Kadisbud Bali Sebut Tak Semua Barong dan Rangda Sakral

Kadisbud Bali Sebut Tak Semua Barong dan Rangda Sakral

Triwidiyanti - detikBali
Minggu, 17 Jul 2022 11:27 WIB
Atraksi budaya berupa tarian barong dan rangda dari Desa Adat Intaran saat melakukan aksi demonstrasi penolakan terminal LNG di kawasan mangrove di depan Kantor Gubernur Bali, Denpasar, Kamis (14/7/2022).
Atraksi budaya berupa tarian barong dan rangda dari Desa Adat Intaran saat melakukan aksi demonstrasi penolakan terminal LNG di kawasan mangrove di depan Kantor Gubernur Bali, Denpasar, Kamis (14/7/2022). (Foto: I Wayan Sui Suadnyana/detikBali)
Denpasar -

Aksi penolakan lokasi terminal liquefied natural gas (LNG) oleh krama Desa Adat Intaran yang menampilkan barong dan rangda menuai beragam respons.
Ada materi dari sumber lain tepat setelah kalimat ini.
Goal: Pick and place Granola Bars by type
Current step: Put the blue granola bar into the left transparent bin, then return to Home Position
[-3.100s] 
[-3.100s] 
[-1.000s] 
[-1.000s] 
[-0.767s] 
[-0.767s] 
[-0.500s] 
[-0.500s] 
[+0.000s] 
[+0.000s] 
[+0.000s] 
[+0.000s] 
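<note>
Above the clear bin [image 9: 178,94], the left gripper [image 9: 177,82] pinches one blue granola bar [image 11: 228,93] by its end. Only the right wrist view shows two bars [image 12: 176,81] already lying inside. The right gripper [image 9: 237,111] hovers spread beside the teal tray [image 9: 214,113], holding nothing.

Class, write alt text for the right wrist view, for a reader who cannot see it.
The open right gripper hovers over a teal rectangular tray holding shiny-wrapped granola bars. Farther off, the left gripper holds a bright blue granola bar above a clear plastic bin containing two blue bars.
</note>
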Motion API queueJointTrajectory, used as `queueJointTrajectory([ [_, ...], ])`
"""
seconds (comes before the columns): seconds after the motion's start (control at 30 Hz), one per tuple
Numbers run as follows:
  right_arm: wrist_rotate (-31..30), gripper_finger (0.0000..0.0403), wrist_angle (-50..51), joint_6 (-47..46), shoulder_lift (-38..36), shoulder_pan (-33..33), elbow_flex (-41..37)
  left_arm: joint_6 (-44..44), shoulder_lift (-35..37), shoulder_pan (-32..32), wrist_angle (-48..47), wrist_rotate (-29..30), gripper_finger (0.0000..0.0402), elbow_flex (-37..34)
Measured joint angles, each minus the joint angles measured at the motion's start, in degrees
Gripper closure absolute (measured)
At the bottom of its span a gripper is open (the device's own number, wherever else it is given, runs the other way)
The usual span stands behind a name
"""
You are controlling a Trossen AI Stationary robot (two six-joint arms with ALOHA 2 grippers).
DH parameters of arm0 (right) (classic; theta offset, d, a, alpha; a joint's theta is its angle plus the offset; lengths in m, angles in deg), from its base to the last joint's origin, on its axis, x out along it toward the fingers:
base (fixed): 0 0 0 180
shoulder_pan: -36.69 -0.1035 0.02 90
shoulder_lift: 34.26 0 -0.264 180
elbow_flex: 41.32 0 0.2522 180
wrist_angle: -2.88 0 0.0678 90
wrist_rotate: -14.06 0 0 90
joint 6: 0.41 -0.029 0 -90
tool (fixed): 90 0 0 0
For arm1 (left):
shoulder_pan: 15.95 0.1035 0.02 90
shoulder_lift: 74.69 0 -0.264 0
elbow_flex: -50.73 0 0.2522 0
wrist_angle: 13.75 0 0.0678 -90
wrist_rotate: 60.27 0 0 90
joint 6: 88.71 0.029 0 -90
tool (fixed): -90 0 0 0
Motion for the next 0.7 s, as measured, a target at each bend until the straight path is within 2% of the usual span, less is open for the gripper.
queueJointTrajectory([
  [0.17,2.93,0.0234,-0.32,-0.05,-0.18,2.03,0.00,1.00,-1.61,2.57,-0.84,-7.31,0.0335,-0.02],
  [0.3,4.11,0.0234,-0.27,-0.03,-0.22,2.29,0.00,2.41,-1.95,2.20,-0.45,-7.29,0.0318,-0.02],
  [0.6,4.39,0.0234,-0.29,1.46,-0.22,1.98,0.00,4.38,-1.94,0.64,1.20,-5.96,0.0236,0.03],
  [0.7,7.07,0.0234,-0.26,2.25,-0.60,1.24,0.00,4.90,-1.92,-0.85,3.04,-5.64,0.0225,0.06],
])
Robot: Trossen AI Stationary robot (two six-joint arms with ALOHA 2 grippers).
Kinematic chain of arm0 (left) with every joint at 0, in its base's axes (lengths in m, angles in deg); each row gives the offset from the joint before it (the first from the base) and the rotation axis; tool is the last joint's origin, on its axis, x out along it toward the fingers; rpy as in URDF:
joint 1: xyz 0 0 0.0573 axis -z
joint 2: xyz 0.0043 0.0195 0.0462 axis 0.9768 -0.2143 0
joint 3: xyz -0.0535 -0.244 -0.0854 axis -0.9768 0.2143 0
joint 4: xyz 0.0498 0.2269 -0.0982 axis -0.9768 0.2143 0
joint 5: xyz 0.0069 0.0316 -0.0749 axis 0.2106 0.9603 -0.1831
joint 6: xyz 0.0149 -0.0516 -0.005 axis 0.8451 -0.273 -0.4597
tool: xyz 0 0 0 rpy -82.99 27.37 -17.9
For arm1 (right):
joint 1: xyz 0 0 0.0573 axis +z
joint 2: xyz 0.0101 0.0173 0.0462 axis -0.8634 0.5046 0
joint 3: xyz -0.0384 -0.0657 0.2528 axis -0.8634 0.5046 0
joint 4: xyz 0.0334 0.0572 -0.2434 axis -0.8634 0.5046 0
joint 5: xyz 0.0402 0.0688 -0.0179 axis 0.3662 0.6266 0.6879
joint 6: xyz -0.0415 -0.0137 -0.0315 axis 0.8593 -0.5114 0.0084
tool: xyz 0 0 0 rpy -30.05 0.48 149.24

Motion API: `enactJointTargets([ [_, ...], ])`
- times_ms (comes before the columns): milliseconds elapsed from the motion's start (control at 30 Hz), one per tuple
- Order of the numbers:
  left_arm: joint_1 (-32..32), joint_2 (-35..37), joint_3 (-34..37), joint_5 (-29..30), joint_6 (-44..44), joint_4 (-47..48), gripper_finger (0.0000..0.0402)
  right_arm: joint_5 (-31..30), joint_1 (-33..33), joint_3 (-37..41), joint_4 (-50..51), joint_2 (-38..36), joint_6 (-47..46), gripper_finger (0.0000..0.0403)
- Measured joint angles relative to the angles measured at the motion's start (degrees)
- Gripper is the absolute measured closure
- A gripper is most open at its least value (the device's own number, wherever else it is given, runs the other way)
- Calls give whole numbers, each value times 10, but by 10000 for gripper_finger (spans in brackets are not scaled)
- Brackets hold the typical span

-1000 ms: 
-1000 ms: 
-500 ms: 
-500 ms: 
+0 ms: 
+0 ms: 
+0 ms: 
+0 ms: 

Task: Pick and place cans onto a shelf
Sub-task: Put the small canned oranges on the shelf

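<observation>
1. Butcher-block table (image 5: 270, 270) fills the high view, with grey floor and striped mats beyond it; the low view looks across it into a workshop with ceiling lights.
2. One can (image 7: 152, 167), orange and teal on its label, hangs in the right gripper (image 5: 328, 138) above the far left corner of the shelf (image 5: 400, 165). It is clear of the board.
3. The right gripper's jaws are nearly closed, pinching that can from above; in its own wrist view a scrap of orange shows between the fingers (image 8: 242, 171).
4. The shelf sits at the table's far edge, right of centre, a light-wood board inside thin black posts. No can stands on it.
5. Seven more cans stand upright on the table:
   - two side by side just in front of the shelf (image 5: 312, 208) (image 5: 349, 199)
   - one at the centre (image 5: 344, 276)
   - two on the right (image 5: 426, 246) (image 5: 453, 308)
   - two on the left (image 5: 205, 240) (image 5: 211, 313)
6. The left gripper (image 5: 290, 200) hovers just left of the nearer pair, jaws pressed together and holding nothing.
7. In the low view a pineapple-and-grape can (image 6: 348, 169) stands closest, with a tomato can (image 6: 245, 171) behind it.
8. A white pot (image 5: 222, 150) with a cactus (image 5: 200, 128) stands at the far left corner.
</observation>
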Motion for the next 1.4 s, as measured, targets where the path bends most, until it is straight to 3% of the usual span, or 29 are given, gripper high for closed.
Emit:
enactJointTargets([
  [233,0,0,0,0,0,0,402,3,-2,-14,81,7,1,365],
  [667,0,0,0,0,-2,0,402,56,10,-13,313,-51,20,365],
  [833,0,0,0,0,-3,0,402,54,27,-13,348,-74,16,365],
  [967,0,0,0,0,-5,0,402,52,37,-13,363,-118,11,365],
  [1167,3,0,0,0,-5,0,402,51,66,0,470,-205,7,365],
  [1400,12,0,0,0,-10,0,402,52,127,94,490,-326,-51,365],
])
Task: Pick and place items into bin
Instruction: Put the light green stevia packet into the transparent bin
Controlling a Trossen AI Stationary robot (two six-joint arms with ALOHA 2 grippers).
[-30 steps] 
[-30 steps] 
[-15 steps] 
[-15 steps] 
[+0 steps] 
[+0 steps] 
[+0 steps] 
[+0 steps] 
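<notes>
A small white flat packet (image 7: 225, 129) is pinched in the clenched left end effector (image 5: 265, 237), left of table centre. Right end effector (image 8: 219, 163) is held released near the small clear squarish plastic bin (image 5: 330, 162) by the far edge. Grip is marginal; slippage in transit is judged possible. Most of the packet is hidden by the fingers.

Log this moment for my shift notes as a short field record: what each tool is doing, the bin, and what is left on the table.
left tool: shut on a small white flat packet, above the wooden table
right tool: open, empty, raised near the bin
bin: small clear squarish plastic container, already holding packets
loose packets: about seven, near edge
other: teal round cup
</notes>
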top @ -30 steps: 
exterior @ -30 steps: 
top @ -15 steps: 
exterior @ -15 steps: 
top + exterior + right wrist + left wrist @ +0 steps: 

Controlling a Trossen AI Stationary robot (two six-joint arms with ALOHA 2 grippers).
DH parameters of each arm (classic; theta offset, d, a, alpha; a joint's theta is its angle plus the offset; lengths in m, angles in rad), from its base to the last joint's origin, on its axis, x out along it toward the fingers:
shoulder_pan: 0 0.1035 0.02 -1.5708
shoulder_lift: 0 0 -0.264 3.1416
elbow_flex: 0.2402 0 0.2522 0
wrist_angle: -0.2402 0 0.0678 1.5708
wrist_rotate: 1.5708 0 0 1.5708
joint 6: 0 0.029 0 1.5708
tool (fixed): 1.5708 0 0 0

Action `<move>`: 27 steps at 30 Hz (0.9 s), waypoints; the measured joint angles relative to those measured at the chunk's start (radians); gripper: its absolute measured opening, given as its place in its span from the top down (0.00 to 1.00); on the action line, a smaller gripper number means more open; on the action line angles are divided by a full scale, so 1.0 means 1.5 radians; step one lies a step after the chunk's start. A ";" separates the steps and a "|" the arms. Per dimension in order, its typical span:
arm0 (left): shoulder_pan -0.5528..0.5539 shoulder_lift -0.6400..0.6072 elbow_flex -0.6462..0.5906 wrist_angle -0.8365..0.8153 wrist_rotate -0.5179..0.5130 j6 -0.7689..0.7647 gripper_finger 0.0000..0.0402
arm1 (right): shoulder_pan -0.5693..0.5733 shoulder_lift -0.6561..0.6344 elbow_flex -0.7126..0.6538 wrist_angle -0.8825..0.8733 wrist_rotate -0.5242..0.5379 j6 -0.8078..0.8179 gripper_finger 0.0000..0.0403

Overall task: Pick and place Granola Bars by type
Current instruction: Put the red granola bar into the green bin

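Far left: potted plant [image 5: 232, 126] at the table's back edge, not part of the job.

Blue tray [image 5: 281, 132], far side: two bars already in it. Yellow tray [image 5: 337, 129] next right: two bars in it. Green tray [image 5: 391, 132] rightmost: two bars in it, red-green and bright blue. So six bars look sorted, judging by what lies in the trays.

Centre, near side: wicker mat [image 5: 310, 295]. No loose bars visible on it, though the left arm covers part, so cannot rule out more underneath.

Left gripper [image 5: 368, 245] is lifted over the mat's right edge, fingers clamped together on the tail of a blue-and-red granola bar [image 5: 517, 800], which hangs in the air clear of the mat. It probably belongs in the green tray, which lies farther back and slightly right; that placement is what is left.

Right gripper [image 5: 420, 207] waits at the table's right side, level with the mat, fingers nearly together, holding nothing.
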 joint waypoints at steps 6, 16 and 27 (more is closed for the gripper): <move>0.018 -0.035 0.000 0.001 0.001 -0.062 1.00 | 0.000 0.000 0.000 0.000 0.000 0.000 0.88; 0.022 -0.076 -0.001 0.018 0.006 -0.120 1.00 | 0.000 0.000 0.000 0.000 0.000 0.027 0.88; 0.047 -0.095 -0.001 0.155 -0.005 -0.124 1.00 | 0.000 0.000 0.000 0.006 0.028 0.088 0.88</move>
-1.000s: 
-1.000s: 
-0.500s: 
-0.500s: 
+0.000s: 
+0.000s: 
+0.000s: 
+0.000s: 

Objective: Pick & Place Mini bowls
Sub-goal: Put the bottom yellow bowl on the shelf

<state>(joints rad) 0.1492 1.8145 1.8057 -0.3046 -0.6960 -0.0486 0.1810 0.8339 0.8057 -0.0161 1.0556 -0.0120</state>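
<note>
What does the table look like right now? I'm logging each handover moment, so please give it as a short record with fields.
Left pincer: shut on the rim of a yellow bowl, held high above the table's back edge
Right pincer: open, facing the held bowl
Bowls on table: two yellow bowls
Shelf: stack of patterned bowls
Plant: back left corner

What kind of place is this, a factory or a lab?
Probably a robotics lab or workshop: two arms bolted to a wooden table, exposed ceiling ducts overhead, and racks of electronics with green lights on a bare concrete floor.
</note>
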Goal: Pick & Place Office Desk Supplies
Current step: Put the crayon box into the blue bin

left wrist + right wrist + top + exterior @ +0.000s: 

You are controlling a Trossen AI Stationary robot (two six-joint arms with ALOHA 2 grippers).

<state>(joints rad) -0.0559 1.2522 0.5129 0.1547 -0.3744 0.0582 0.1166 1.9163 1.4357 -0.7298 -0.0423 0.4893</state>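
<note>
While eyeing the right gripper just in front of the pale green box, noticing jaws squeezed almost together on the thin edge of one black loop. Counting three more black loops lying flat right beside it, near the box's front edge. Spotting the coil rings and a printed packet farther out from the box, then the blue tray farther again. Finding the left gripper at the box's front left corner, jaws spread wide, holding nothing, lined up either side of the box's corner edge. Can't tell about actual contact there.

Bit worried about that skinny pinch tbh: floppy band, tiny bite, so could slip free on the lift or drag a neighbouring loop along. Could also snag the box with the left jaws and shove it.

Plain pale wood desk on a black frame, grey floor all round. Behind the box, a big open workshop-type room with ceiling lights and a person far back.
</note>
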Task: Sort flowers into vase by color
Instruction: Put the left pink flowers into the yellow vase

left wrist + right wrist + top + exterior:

Sebelumnya, Parisada Hindu Dharma Indonesia (PHDI) Bali menyesalkan demonstrasi tersebut lantaran dianggap membawa simbol Ida Bhatara yang disakralkan umat Hindu di Bali.

Kepala Dinas Kebudayaan Provinsi Bali I Gede Arya Sugiartha mengungkapkan, tidak semua barong dan rangda sakral. Menurutnya, demo yang dilakukan warga Intaran itu menggunakan barong dan rangda yang tidak sakral alias profan.

"Demo pakai barong itu pasti barong biasa (tidak sakral). Kalau barong sakral, pasti tidak diberi izin oleh perangkat desanya," kata Sugiartha saat dihubungi detikBali, Minggu (17/7/2022).

SCROLL TO CONTINUE WITH CONTENT

Sugiartha menjelaskan, ada beberapa jenis barong maupun rangda yang dapat digunakan untuk kebutuhan hiburan. Oleh karenanya, barong maupun rangda yang tidak untuk keperluan ritual, maka dibuatkan duplikatnya. Barong dan rangda duplikat itu biasa dipentaskan di hotel-hotel dan diperjualbelikan di artshop-artshop.

"Yang sakral tetap sakral. Tapi misalnya dia untuk kebutuhan hiburan, kebutuhan turis, dibuatkan duplikat gitu. Bukan berubah menjadi profan," imbuhnya.

Menurutnya, barong dan rangda yang disakralkan melewati proses sakralisasi (pasupati). Berbeda halnya dengan duplikat barong dan rangda yang pembuatannya untuk hiburan, tidak melalui ritual sakralisasi.

"Ada upacaranya sesuai tradisi orang Bali. Disucikan, diupacarai, itu namanya proses sakralisasi. Barulah dia menjadi sesuatu yang sakral. Kalau dia tidak diupacarai melalui proses, dia bukan sakral," ungkapnya.

"Imbauan saya, segala sesuatu bisa dibicarakan. Kalau memang terpaksa harus demo, jangan menggunakan simbol-simbol sakral, gitu aja," imbuhnya.

Diberitakan sebelumnya, aksi penolakan lokasi terminal LNG yang dilakukan di depan Kantor Gubernur Bali, Kamis (14/7/2022) disesalkan oleh PHDI Bali. Pasalnya, aksi yang diikuti oleh krama Desa Adat Intaran, Denpasar, itu dianggap membawa simbol Ida Bhatara yang disakralkan umat Hindu di Bali.

Selain menyesalkan adanya warga yang mundut (mengusung) pralinggan Ida Batara saat aksi penolakan lokasi LNG tersebut, PHDI Bali juga menyayangkan adanya adegan ngurek (menikam diri sendiri dengan keris) saat demonstrasi yang diikuti ratusan krama Desa Adat Intaran tersebut.

Hingga Sabtu 16/7/2022) malam, Bendesa Desa Adat Intaran belum bisa dimintai keterangan terkait barong dan rangda yang sempat dibawa saat aksi penolakan lokasi terminal LNG tersebut. Saat ini detikBali masih berusaha menghubungi Bendesa Desa Adat Intaran untuk menanyakan apakah barong dan rangda tersebut berupa sesuhunan (sakral) atau tidak.